A Burger King sign outside a restaurant in Glendale, California.
Robyn Beck | AFP | Getty Images
Burger King’s sales in the same store in the US are tending flat as customers return to their locations for whoppers and fries.
The Brands International Restaurant The chain saw a drop in sales in the same business as that in March mid-1930s Coronavirus pandemic caused consumers to stay at home and cook. But now, even though many of its North American dining rooms are closed or offer limited seating, Burger King is seeing customers come back and order through the thoroughfares. A meatless breakfast sandwich with the Impossible Sausage was recently launched nationwide.
The burger chain’s sales trend reflects that of the broader fast food segment, which has recovered from the pandemic faster than the entire restaurant industry. According to the NPD group, fast food chain transactions decreased only 13% in the week of June 7th compared to the same period last year.
Burger King’s sister chain, Popeyes, saw a slight decline in sales growth in the same store. In the third week of May, sales in the US in the same business increased by more than 40%. But when the chain started its round of strongest results last year before the national launch of its popular chicken sandwich, sales in the same store in the US just increased last week by the “very high 20s.” In mid-June, Popeyes began testing the sandwich in Canada.
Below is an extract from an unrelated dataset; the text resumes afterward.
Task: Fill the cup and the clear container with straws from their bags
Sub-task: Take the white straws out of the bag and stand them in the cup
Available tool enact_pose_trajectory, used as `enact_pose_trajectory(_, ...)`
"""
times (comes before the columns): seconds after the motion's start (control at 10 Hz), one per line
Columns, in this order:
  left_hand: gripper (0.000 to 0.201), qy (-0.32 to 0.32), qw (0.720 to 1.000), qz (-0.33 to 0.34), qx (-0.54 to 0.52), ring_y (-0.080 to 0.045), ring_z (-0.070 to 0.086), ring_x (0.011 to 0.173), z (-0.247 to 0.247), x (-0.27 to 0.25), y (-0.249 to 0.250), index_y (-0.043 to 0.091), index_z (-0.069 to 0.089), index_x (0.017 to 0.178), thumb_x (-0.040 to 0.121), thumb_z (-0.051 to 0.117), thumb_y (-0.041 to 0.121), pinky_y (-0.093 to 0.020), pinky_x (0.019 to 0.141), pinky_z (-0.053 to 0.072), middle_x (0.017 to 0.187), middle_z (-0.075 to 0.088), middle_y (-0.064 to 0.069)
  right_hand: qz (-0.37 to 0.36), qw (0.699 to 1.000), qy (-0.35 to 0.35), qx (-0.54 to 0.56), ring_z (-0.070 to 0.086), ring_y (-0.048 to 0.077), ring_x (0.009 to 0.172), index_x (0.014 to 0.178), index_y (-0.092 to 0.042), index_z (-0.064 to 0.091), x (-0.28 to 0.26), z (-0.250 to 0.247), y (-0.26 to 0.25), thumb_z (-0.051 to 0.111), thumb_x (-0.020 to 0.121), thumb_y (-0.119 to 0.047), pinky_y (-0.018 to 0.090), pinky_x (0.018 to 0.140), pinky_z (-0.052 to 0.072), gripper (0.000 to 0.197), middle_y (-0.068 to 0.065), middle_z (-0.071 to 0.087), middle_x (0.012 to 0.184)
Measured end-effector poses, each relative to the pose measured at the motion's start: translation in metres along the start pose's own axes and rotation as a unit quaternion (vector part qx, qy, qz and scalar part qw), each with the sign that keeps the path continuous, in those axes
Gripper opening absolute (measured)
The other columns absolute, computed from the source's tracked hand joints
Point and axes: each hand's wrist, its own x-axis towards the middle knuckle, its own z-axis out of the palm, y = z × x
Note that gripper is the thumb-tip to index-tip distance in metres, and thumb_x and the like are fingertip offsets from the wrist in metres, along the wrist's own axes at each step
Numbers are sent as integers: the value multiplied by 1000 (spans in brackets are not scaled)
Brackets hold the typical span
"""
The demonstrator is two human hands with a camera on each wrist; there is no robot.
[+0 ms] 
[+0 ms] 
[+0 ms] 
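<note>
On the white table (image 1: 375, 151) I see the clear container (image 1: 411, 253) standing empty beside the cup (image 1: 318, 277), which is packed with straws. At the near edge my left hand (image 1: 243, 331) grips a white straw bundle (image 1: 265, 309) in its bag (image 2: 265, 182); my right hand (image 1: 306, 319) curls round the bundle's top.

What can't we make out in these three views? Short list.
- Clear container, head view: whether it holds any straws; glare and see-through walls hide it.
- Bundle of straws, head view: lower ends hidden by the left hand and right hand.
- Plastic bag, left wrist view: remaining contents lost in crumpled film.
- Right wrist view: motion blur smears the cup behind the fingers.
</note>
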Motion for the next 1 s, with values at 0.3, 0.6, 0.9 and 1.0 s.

Canadian coffee chain Tim Hortons, the third chain in Restaurant Brands’ portfolio, has seen a drop in sales in the same business among negative high teenagers since last week. In the third full week in May, sales in the same business shrank in the mid-20s. Around 90% of the locations are open in Canada.
The shares of the parent company Restaurant Brands rose less than 1% on the early trading day.
In its sales calculations for the same store, Restaurant Brands does not take into account locations that are closed for a “substantial part of a month”. “Almost all” of its US locations for Popeyes and Burger King are open, but other markets such as Latin America have seen major closings.
CEO Jose Cil also said the company will repay all outstanding amounts from its revolving credit facility this week, citing its steady business improvements and strong financial position. Restaurant Brands pulled its $ 1 billion revolver down “out of caution” in late March.
The company is expected to release its full second quarter results in early August.